Goulash in different countries
Goulash (Hungarian: gulyás) is a stew or soup of meat and vegetables seasoned with paprika and other spices. Originating in Hungary, goulash is a common meal predominantly eaten in Central and South-Eastern Europe. It is prepared differently in several countries.
The history of goulash actually reaches back to the Middle Ages.
At that time, Hungarian shepherds slaughtered their old or injured sheep. Then, they flavoured and sun-dried the meat to store it in a bag made of sheep`s stomach. When hungry, they cooked the meat in a cauldron over a fire.

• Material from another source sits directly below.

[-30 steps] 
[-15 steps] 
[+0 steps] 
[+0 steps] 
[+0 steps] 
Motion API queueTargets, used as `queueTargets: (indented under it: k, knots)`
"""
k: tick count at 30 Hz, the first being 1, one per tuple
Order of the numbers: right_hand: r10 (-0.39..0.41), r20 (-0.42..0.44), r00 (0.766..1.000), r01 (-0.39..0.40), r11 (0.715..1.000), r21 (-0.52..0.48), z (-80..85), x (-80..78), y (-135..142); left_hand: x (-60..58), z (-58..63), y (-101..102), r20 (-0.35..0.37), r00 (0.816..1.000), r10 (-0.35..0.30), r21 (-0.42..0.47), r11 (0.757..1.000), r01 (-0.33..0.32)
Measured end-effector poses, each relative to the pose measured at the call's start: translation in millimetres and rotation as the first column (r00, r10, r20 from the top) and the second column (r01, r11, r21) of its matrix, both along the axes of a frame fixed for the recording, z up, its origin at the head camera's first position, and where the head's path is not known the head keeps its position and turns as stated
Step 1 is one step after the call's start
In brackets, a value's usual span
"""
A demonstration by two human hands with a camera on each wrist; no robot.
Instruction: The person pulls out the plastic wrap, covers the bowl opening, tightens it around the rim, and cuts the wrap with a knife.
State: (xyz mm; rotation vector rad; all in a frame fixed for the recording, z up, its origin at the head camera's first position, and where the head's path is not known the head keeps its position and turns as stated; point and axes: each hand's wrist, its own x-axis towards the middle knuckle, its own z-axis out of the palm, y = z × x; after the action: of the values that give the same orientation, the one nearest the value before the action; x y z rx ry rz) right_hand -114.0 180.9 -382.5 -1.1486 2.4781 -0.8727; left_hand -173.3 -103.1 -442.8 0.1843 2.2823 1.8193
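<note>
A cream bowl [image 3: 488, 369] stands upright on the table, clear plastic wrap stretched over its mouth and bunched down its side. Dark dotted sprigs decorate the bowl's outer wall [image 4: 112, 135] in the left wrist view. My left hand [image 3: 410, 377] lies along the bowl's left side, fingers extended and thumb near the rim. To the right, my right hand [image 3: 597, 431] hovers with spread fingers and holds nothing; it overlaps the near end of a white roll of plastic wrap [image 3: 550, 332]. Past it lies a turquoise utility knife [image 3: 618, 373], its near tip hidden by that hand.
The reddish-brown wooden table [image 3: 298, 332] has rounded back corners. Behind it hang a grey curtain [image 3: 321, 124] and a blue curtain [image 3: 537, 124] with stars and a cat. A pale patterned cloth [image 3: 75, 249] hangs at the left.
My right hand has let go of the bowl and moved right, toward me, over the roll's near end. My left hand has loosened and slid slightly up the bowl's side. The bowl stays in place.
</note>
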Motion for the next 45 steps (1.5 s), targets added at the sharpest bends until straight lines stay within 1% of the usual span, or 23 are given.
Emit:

Depending on the volume of water, this meat dish then became more goulash soup or stew.
This recipe then spreaded throughout almost all the former Austrian-Hungarian Empire, changing to diferrent country-typical varieties.
Goulash in Hungary:
The history of "gulyas" (English = beef shepherd`s meat) as it is called in Hungary goes back to the 16th century, when Turkish garrisons brought the paprika with them. Black pepper was very expensive at that time, so the cheaper paprika powder was used to season the dishes instead. Goulash meat in particular got its typical spicy paprika flavour at that time.

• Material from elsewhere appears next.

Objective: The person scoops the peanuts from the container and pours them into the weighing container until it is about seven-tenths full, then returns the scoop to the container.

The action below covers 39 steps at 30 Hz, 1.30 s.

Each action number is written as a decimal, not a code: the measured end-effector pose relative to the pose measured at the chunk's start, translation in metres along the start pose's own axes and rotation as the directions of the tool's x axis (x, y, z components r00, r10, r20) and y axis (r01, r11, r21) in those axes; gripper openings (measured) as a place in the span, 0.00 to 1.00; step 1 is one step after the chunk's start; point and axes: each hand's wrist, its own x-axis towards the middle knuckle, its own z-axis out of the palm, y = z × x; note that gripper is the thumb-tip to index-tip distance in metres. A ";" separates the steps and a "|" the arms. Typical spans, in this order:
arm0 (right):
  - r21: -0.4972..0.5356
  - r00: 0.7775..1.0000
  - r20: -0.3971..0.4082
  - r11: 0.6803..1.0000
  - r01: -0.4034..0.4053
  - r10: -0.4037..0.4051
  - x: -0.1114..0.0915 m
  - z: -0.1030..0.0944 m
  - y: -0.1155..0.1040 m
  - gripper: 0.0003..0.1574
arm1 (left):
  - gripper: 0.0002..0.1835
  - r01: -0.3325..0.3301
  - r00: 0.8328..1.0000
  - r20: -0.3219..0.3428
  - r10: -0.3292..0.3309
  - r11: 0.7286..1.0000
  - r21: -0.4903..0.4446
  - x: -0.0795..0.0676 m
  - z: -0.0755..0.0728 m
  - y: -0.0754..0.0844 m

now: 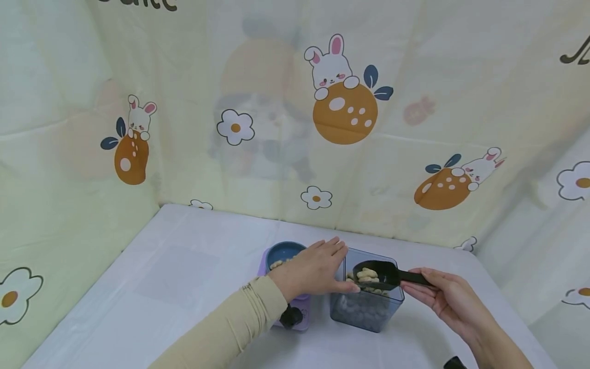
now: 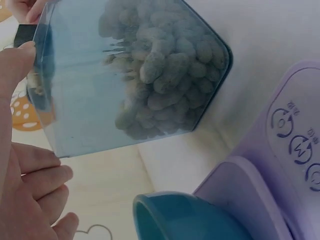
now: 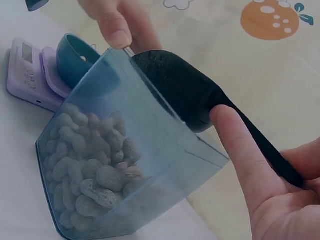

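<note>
My right hand point(image 1: 449, 297) grips the handle of a black scoop point(image 1: 389, 275), which lies level over the mouth of a clear bluish container point(image 1: 361, 310). A few unshelled peanuts point(image 1: 367, 274) sit in the scoop. More peanuts point(image 3: 97, 175) fill the lower part of the container, seen through its wall in the right wrist view. At the container's left rim is my left hand point(image 1: 313, 269), fingers extended towards the far side and thumb near the front edge. Its forearm partly covers a teal bowl point(image 1: 286, 249) with some peanuts inside.
The bowl stands on a purple kitchen scale point(image 1: 301, 310), just left of the container; printed buttons show in the left wrist view. All stand on a white-covered table point(image 1: 184, 266). A curtain with rabbits and flowers point(image 1: 272, 169) hangs behind and along both sides.
</note>
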 end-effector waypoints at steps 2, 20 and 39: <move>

Gulyas was considered a typical Hungarian dish for a long time, even though it was mostly eaten by farmers or shepherds. When the national identity was established at the end of the 18th century, the dish also made its way into the cuisine of the high society and became known throughout the former Austro-Hungarian Empire and beyond.
The typical Hungarian goulash is more like a goulash soup than a meat dish. The original recipe from Hungary is not that hot, but everyone can individually heat it up to taste.
If you visit Hungary and would like to eat a thick meat stew rather than gulyas soup, you might try the so-called pörkölt or paprikás. This is more like a typical Central European goulash and has that certain kick of heat.
Goulash in Austria:
The people of Vienna included the shepherd`s dish "gulyas" in their cuisine and perfected it in a way that could be presented to Viennese society. There was always a strict difference between the Viennese "Gollasch" and the Hungarian "Gulyas".
The Viennese defined the style of goulash, which is still one of our most popular dishes today.
Whether cooked with beef, veal, pork, chicken, lamb or sheep, the secret behind its recipe has always been hours of cooking in the meat`s own broth with onions and spices. Especially by keeping warm for a long time, the meat gains more and more flavor intensity. Therefore, a typical Austrian saying is:"Aufgwärmt is nua a Gulasch guat" which means: "Only a goulash is good when warmed up.")
Goulash in France:
A similar dish to goulash also exists in France with a different name: "Boeuf Bourguignon" from Burgundy. This delicious and popular dish is a beef stew with veal stock and a large glass of red wine (Burgundy). According to the original recipe by Paul Bocuse, who died in 2018 at the age 91 and who had a decisive influence on French cuisine, you should use 500 ml of red wine. However, most French people see this quantity as an approximation and prefer to take a little more ;)
This recipe is also one that is not prepared in a short time, so it should always be remembered: Goulash and meat stews do not belong to the fast cuisine.
Goulash in Russia:
Even in Russia, a goulash variety has its place on the table, called "Boeuf Stroganoff". It was originally created more than 100 years ago by the cook of the princely Stroganoff family. The Grand Duke is said to have arranged a big feast among friends and the chef Charles Briere served this tasty dish.
Later, at a cooking competition of the chefs of the Russian High Society, he is said to have won first place with the Boeuf Stroganoff.
This led to a newspaper article, which made the dish internationally known. However, the dish experienced its worldwide breakthrough after World War 2, when it was tasted by American soldiers and taken home.
So if you want to serve a real prince`s dinner with history , you should definitely try the Boeuf Stroganoff.